Instructions to follow
Leave every image behind and restate the data word for word.

Collected data
------------------------------------------------------------------------
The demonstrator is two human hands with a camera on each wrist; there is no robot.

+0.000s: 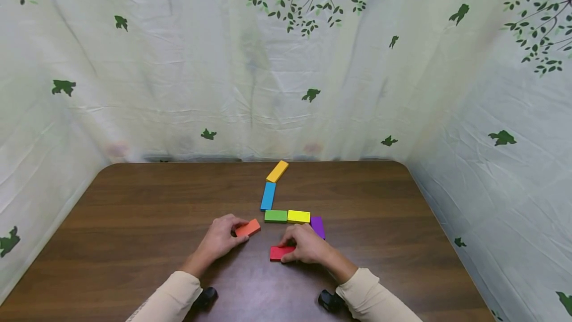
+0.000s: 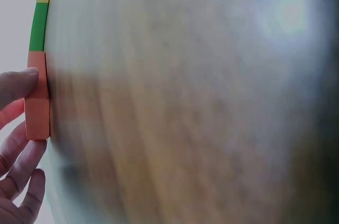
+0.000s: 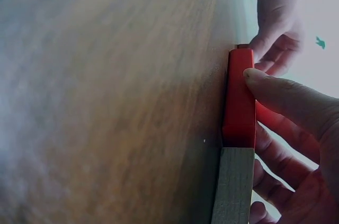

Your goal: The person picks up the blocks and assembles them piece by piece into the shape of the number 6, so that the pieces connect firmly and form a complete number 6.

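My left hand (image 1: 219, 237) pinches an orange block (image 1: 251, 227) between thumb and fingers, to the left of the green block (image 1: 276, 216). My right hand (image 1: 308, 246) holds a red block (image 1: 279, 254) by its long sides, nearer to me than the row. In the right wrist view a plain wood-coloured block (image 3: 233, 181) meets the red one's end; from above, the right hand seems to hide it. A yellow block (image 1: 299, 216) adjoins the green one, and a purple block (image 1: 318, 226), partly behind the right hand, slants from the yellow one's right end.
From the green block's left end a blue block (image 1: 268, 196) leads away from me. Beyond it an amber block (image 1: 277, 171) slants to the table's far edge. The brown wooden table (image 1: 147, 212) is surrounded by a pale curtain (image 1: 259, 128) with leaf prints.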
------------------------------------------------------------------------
Answer to this task
The demonstrator is two human hands with a camera on each wrist; there is no robot.

+0.000s: 
+0.000s: 
+0.000s: 

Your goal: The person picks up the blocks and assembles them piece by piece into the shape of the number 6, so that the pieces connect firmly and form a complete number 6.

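My left hand (image 1: 219, 237) pinches an orange block (image 1: 251, 227) between thumb and fingers, to the left of the green block (image 1: 276, 216). My right hand (image 1: 308, 246) holds a red block (image 1: 279, 254) by its long sides, nearer to me than the row. In the right wrist view a plain wood-coloured block (image 3: 233, 181) meets the red one's end; from above, the right hand seems to hide it. A yellow block (image 1: 299, 216) adjoins the green one, and a purple block (image 1: 318, 226), partly behind the right hand, slants from the yellow one's right end.
From the green block's left end a blue block (image 1: 268, 196) leads away from me. Beyond it an amber block (image 1: 277, 171) slants to the table's far edge. The brown wooden table (image 1: 147, 212) is surrounded by a pale curtain (image 1: 259, 128) with leaf prints.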

This is the complete answer.